A look at value types vs. reference types and stack vs. heap

The .NET framework distinguishes between value types and reference types. Value types are primitive types like Integer, Boolean, Byte, Character, etc. A variable of a value type always contains the value of that type. Passing it along as method parameter or assigning it to another variable always creates a copy of the value type. Value types are always stored on the stack. When declaring a value type .NET always assures it assigns a default value, which is always zero.

Reference types are class types, interface types, delegate types and array types. Reference types are allocated on the heap and have a pointer on the stack which points to the type on the heap. A variable of a reference type contains the pointer to the heap. Passing it along as a method parameter or assigning it to another variable copies the pointer but each pointer points to the same location on the heap.

The Stack and Heap are two different memory spaces. The stack is a FILO (First-In-Last-Out). So the stack is a sequential memory block and memory can be freed up only after all the used memory above it has been freed. There is a stack-pointer which points to the top of the stack, so as new value types are pushed to the stack it gets incremented. So let's look at the following code sample (not the most effective code sample but it demonstrates well our stack usage):

public void Main()
{
int Result = Calculate(20,10);
}
private int Calculate(int Val1,int Val2)
{
int Result;
// calculate the value
Result = Val1 + Val2;
// return the value
return Result;
}


There are two methods - Main() and Calculate(). When Main() is called it creates a stack frame on the stack. Then it pushes the return address to the stack followed by all the arguments. As the method is executed and new variables are declared it creates these on the stack itself. If a reference type is created it creates the reference type on the heap and creates a pointer to it on the stack. In our sample it creates Result (type integer) on the stack. Then it calls Calculate() which creates a new stack frame. It stores the return address and the two arguments Val1 and Val2 on the stack. It then creates Result (the local variable) on the stack and executes the method. It then returns the value of Result to the caller, returns to the caller (it knows the return address as it has been pushed to the stack) and destroys the stack frame, meaning it moves the stack pointer back and frees up all the memory allocated on the stack by this stack frame (method). When Main() is done it also destroys its stack frame. Walking the stack, looking for all the stack frames, gives you the call stack. The call stack is the call hierarchy and shows which methods have been called in which order.

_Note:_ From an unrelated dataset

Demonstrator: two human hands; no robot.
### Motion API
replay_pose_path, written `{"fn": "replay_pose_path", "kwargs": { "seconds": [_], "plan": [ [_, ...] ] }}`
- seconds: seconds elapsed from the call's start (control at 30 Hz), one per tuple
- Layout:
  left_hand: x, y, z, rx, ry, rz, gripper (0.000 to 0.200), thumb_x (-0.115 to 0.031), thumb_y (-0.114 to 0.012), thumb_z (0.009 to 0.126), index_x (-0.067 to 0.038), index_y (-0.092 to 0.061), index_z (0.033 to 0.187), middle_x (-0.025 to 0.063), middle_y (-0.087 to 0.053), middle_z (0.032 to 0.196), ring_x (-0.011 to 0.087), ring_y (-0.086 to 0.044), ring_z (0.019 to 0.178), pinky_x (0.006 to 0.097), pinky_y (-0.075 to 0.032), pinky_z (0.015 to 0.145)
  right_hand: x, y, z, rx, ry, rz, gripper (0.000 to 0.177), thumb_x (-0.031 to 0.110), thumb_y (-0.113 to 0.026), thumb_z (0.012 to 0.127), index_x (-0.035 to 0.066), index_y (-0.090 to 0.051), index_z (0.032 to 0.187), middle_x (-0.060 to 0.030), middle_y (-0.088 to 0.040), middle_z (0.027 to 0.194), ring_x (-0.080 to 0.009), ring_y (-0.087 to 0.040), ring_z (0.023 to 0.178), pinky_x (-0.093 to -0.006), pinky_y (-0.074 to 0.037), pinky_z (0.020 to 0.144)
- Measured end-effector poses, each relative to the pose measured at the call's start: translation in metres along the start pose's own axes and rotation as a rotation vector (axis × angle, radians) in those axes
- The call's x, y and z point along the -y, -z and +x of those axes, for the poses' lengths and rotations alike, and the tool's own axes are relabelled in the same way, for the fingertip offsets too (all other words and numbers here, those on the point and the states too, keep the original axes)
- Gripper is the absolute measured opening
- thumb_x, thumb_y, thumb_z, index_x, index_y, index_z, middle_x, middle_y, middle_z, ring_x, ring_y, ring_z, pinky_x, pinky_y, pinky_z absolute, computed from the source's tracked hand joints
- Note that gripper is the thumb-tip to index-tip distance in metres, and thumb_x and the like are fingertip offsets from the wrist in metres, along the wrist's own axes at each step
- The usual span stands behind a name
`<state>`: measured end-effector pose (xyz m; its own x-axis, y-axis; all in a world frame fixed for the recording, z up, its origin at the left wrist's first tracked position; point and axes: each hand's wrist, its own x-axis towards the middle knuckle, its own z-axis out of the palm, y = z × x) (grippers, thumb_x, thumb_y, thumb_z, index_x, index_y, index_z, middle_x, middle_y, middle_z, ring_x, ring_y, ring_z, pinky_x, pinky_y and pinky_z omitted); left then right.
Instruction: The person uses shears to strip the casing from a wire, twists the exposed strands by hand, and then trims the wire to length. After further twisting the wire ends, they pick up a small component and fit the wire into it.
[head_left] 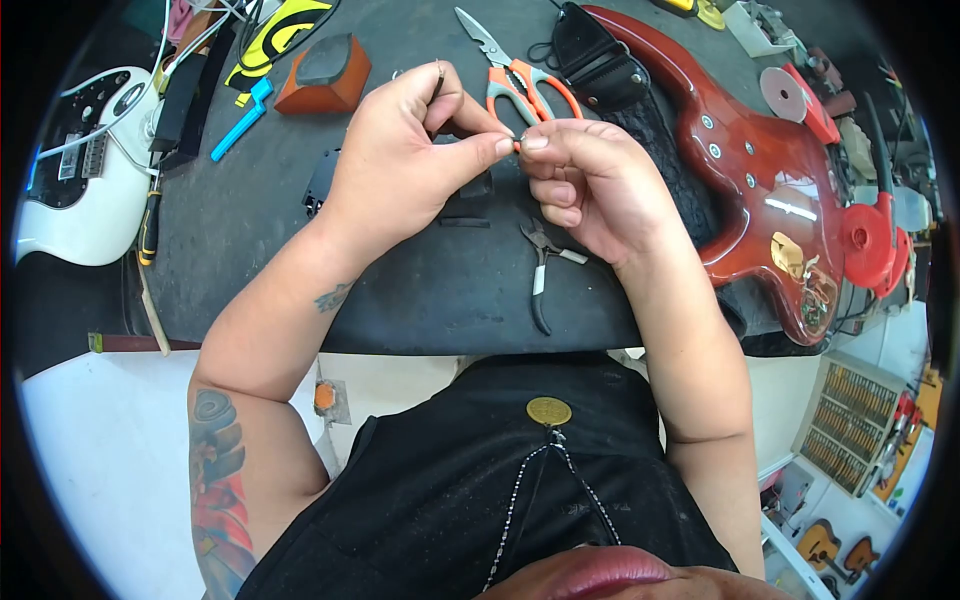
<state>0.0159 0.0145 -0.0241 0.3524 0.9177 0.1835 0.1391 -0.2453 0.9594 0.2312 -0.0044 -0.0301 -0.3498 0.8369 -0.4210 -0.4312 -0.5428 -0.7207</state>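
Over the dark work mat, my left hand (395, 160) and my right hand (600, 175) meet fingertip to fingertip. Both thumbs and forefingers are pinched around a tiny dark piece (517, 145), too small to name. A thin dark strand (438, 85) shows between the curled fingers of my left hand. Orange-and-grey scissors (515, 80) lie just beyond the fingertips, blades partly apart. Below my right hand are small side cutters (541, 275) with black-and-white handles. A short black strip (465, 222) lies below my left hand, and a black part (320, 182) is partly hidden behind its wrist.
A red-brown guitar body (765, 180) lies at the right, with a black pouch (600, 62) beside it. A white guitar (85, 190) and a screwdriver (150, 222) are at the left. Near the back sit an orange block (325, 75) and a blue tool (240, 122).
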Motion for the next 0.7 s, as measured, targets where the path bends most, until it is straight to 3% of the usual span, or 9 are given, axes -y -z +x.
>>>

The heap is used to allocate memory for the reference types. Instantiating an object of a type/class tells the .NET framework to allocate memory for this type on the heap and assign the pointer to it to the variable (which itself is put on the stack). There is heap pointer which points to the top of the heap. Allocating new memory is as simple as moving that heap pointer by the amount of memory required. The heap is a collection of allocated reference types and the Garbage Collector of the .NET framework manages the heap.

A dive into the .NET Garbage Collector

In the unmanaged world you controlled the memory yourself. You did that by freeing up any memory you allocated with malloc and by reference counting. Each COM object has a reference counter. When a COM object is created or the reference to it is passed around the reference counter gets incremented. When the COM object is no longer needed you make sure that the reference counter gets decremented again. When the reference counter of a COM object is zero then the COM library knows that it can free up the memory used by the COM object. The VB runtime takes care of the reference counting for you. In VB you make sure that you set the variable referencing the COM object to "Nothing" when you no longer need the COM object. This puts the burden on the developer and is a frequent cause for memory leaks.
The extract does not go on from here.